* **Brief**: The answer should be an exact copy of the data.

* **Given information**:
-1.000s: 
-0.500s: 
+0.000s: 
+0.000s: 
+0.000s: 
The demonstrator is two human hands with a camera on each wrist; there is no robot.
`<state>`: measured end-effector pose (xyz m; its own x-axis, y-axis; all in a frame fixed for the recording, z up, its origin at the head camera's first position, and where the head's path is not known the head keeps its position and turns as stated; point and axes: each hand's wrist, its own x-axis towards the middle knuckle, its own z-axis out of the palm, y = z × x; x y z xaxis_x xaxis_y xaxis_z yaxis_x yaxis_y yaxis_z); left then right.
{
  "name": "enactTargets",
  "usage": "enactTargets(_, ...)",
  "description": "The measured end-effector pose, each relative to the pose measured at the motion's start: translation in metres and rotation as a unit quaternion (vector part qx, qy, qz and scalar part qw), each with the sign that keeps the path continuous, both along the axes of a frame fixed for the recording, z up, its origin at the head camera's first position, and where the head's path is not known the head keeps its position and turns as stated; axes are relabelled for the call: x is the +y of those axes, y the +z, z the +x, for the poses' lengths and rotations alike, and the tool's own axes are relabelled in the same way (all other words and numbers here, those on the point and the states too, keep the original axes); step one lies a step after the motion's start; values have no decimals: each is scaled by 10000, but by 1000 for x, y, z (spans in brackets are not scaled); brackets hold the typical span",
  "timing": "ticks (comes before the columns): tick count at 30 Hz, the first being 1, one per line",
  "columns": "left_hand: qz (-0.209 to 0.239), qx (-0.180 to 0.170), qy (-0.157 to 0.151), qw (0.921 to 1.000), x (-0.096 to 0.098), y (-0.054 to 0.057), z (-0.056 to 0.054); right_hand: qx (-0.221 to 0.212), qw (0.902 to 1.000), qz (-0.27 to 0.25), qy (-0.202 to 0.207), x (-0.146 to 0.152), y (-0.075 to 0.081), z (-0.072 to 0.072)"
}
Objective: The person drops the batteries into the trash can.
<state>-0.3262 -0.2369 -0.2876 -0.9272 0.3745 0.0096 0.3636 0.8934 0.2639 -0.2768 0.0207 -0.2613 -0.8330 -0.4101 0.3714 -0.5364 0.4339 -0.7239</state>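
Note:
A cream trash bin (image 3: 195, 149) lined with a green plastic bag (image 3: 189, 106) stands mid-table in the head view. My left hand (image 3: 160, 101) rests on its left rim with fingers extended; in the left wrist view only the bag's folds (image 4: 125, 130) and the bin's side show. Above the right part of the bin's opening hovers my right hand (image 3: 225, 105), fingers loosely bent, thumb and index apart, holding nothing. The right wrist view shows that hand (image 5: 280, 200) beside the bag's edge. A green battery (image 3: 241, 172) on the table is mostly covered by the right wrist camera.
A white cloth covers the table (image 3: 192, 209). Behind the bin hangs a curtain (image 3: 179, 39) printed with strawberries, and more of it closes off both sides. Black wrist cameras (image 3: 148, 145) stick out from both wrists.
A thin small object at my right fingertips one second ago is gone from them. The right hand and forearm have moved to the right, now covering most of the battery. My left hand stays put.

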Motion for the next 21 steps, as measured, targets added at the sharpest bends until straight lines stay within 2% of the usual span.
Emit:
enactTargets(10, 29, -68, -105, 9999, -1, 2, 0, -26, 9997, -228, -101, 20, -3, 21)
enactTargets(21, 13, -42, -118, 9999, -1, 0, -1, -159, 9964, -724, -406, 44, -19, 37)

* **Task response**:
-1.000s: 
-0.500s: 
+0.000s: 
+0.000s: 
+0.000s: 
The demonstrator is two human hands with a camera on each wrist; there is no robot.
`<state>`: measured end-effector pose (xyz m; its own x-axis, y-axis; all in a frame fixed for the recording, z up, its origin at the head camera's first position, and where the head's path is not known the head keeps its position and turns as stated; point and axes: each hand's wrist, its own x-axis towards the middle knuckle, its own z-axis out of the palm, y = z × x; x y z xaxis_x xaxis_y xaxis_z yaxis_x yaxis_y yaxis_z); left then right.
{
  "name": "enactTargets",
  "usage": "enactTargets(_, ...)",
  "description": "The measured end-effector pose, each relative to the pose measured at the motion's start: translation in metres and rotation as a unit quaternion (vector part qx, qy, qz and scalar part qw), each with the sign that keeps the path continuous, both along the axes of a frame fixed for the recording, z up, its origin at the head camera's first position, and where the head's path is not known the head keeps its position and turns as stated; axes are relabelled for the call: x is the +y of those axes, y the +z, z the +x, for the poses' lengths and rotations alike, and the tool's own axes are relabelled in the same way (all other words and numbers here, those on the point and the states too, keep the original axes); step one lies a step after the motion's start; values have no decimals: each is scaled by 10000, but by 1000 for x, y, z (spans in brackets are not scaled); brackets hold the typical span",
  "timing": "ticks (comes before the columns): tick count at 30 Hz, the first being 1, one per line",
  "columns": "left_hand: qz (-0.209 to 0.239), qx (-0.180 to 0.170), qy (-0.157 to 0.151), qw (0.921 to 1.000), x (-0.096 to 0.098), y (-0.054 to 0.057), z (-0.056 to 0.054); right_hand: qx (-0.221 to 0.212), qw (0.902 to 1.000), qz (-0.27 to 0.25), qy (-0.202 to 0.207), x (-0.146 to 0.152), y (-0.075 to 0.081), z (-0.072 to 0.072)"
}
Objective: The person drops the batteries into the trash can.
<state>-0.3262 -0.2369 -0.2876 -0.9272 0.3745 0.0096 0.3636 0.8934 0.2639 -0.2768 0.0207 -0.2613 -0.8330 -0.4101 0.3714 -0.5364 0.4339 -0.7239</state>
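Note:
A cream trash bin (image 3: 195, 149) lined with a green plastic bag (image 3: 189, 106) stands mid-table in the head view. My left hand (image 3: 160, 101) rests on its left rim with fingers extended; in the left wrist view only the bag's folds (image 4: 125, 130) and the bin's side show. Above the right part of the bin's opening hovers my right hand (image 3: 225, 105), fingers loosely bent, thumb and index apart, holding nothing. The right wrist view shows that hand (image 5: 280, 200) beside the bag's edge. A green battery (image 3: 241, 172) on the table is mostly covered by the right wrist camera.
A white cloth covers the table (image 3: 192, 209). Behind the bin hangs a curtain (image 3: 179, 39) printed with strawberries, and more of it closes off both sides. Black wrist cameras (image 3: 148, 145) stick out from both wrists.
A thin small object at my right fingertips one second ago is gone from them. The right hand and forearm have moved to the right, now covering most of the battery. My left hand stays put.
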
Motion for the next 21 steps, as measured, targets added at the sharpest bends until straight lines stay within 2% of the usual span.
Emit:
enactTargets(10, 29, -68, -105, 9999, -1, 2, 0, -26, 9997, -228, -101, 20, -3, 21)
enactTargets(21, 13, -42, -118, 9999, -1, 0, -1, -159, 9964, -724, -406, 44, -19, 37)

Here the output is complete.